● Dataset content:
★ ★ ★ ★ ★
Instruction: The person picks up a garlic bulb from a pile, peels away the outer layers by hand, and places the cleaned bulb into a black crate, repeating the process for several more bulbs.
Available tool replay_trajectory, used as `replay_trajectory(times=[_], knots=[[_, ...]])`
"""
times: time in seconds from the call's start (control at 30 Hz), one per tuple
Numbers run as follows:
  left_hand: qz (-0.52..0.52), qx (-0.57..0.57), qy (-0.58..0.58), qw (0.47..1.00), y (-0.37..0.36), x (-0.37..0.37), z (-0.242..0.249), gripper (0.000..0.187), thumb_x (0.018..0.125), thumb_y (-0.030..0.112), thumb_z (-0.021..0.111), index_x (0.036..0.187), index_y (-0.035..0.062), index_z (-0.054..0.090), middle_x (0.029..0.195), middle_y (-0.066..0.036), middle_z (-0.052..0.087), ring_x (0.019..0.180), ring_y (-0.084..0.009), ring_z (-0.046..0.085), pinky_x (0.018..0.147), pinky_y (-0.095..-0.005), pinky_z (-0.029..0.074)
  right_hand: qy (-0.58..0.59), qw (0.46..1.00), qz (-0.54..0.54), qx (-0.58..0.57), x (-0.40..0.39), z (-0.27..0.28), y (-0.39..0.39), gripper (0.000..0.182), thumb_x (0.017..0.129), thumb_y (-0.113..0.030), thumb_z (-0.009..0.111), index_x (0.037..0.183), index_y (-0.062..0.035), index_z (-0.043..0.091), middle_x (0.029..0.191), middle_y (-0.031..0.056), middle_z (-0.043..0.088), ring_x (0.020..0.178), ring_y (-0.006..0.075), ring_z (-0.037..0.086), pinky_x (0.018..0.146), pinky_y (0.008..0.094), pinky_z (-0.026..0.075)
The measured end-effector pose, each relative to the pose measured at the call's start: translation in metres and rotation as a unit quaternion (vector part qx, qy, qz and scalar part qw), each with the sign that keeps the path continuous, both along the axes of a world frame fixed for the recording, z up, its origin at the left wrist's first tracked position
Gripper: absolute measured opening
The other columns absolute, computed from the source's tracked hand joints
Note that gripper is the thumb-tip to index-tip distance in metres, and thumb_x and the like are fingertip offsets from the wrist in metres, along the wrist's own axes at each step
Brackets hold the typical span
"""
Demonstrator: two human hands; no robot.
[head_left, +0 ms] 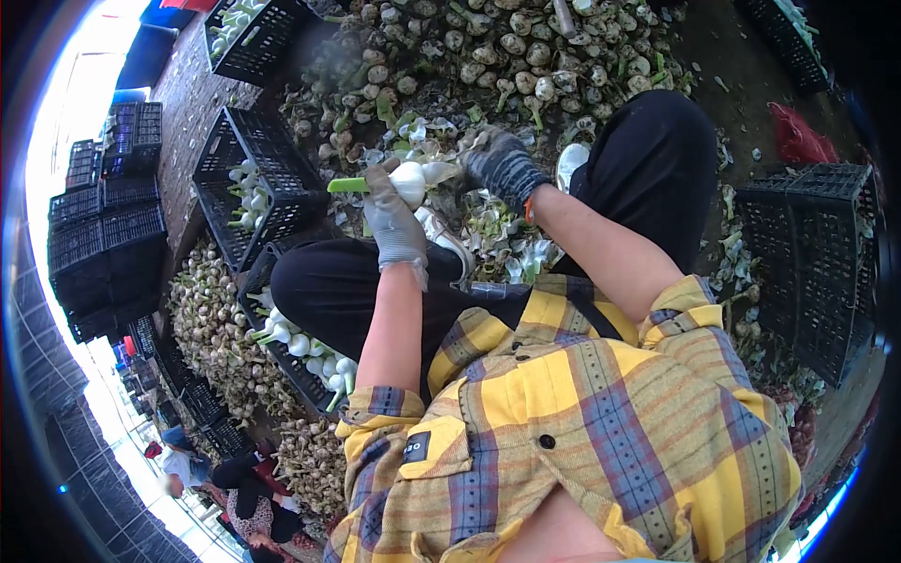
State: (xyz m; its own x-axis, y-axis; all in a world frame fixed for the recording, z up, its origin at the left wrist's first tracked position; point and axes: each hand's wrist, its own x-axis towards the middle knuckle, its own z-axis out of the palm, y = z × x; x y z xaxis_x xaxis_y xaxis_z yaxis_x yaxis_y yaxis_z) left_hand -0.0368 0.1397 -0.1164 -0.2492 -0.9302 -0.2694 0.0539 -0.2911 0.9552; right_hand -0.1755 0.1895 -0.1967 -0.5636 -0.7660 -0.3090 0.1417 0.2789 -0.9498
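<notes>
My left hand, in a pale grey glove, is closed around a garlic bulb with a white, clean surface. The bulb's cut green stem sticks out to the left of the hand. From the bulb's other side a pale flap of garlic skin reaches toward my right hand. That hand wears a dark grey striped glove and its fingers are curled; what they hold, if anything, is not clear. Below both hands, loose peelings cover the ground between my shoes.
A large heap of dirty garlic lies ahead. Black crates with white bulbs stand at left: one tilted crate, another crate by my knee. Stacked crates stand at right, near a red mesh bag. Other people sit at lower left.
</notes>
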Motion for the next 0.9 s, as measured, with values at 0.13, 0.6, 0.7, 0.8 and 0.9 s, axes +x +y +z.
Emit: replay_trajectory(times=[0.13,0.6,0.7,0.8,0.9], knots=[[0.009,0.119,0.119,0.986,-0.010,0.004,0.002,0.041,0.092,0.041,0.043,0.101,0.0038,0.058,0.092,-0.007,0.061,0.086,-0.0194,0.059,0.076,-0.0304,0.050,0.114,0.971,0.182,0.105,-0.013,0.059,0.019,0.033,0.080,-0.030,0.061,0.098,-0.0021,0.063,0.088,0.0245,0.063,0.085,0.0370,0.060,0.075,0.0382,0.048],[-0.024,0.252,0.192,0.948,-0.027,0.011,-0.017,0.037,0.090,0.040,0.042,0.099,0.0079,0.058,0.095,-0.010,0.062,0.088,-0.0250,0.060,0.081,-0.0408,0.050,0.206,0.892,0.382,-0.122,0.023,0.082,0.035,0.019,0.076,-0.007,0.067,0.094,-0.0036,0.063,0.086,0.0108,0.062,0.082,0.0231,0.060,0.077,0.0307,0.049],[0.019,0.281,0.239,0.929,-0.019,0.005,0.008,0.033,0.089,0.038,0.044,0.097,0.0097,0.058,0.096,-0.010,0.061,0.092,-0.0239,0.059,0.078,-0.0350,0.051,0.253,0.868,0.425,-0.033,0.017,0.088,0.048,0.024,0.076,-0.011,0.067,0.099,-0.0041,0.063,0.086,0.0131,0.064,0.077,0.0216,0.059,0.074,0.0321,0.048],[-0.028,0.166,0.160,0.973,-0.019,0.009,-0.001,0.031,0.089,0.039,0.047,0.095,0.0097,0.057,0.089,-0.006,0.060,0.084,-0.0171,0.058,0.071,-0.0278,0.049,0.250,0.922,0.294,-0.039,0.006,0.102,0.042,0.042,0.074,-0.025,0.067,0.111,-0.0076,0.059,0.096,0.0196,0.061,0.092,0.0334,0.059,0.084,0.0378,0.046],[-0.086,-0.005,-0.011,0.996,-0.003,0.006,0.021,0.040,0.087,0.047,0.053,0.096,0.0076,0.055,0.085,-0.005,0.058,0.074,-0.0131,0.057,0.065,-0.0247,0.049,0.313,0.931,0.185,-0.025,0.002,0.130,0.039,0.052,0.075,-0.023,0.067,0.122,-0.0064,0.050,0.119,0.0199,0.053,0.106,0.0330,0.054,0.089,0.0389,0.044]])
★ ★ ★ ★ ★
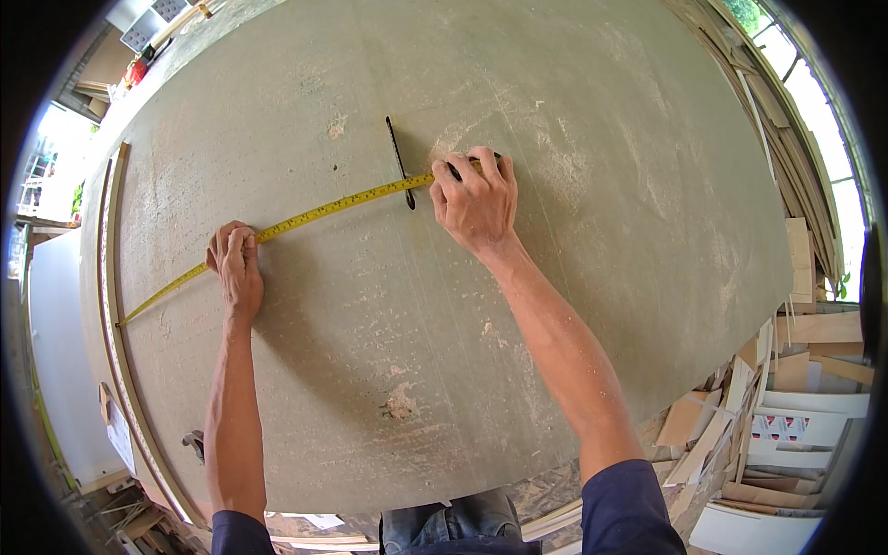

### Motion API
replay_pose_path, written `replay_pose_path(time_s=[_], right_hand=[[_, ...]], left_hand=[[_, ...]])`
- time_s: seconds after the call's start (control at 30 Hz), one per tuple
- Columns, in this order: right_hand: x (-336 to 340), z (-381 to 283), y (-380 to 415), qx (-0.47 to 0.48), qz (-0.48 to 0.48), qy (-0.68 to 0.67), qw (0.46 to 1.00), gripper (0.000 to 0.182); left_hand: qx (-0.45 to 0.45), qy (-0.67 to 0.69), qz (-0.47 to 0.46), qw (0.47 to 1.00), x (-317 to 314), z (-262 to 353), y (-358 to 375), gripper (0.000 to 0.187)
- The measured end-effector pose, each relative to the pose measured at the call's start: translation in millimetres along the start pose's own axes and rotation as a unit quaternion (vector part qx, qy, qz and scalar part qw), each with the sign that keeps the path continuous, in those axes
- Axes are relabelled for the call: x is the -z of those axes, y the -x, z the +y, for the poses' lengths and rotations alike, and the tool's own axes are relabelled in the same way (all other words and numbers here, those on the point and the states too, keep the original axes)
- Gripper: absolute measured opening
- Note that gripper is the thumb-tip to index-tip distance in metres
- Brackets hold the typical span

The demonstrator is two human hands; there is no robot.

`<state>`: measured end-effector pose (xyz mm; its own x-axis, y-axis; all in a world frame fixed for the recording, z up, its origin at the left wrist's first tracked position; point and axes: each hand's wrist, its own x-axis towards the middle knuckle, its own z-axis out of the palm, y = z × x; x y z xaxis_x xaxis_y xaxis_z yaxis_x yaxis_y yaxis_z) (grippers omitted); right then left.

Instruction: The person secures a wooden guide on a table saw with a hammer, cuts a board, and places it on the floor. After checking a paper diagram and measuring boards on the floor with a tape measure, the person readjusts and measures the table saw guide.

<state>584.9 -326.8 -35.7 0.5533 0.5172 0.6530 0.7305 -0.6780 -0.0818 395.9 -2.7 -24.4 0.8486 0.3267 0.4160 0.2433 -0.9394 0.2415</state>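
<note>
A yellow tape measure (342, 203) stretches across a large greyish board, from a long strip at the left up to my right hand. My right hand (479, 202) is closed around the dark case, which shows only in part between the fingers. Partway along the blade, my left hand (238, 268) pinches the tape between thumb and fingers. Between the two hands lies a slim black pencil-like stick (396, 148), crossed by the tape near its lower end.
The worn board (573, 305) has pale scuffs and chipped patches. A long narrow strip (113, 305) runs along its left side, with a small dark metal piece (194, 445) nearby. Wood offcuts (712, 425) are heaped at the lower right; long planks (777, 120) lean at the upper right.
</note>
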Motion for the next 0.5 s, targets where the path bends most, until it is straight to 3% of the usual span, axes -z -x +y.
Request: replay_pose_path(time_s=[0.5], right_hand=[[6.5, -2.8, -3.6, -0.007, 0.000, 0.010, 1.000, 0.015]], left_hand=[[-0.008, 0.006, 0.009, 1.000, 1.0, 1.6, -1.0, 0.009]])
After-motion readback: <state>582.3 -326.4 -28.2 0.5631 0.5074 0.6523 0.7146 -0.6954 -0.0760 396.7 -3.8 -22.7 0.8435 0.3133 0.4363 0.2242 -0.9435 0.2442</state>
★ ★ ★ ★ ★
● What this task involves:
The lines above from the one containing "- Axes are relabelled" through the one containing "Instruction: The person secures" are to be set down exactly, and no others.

● Answer to this problem:
- Axes are relabelled for the call: x is the -z of those axes, y the -x, z the +y, for the poses' lengths and rotations alike, and the tool's own axes are relabelled in the same way (all other words and numbers here, those on the point and the states too, keep the original axes)
- Gripper: absolute measured opening
- Note that gripper is the thumb-tip to index-tip distance in metres
- Brackets hold the typical span

The demonstrator is two human hands; there is no robot.

`<state>`: measured end-effector pose (xyz mm; its own x-axis, y-axis; all in a world frame fixed for the recording, z up, its origin at the left wrist's first tracked position; point and axes: each hand's wrist, its own x-axis towards the middle knuckle, its own z-axis out of the palm, y = z × x; x y z xaxis_x xaxis_y xaxis_z yaxis_x yaxis_y yaxis_z) (grippers omitted); right then left.

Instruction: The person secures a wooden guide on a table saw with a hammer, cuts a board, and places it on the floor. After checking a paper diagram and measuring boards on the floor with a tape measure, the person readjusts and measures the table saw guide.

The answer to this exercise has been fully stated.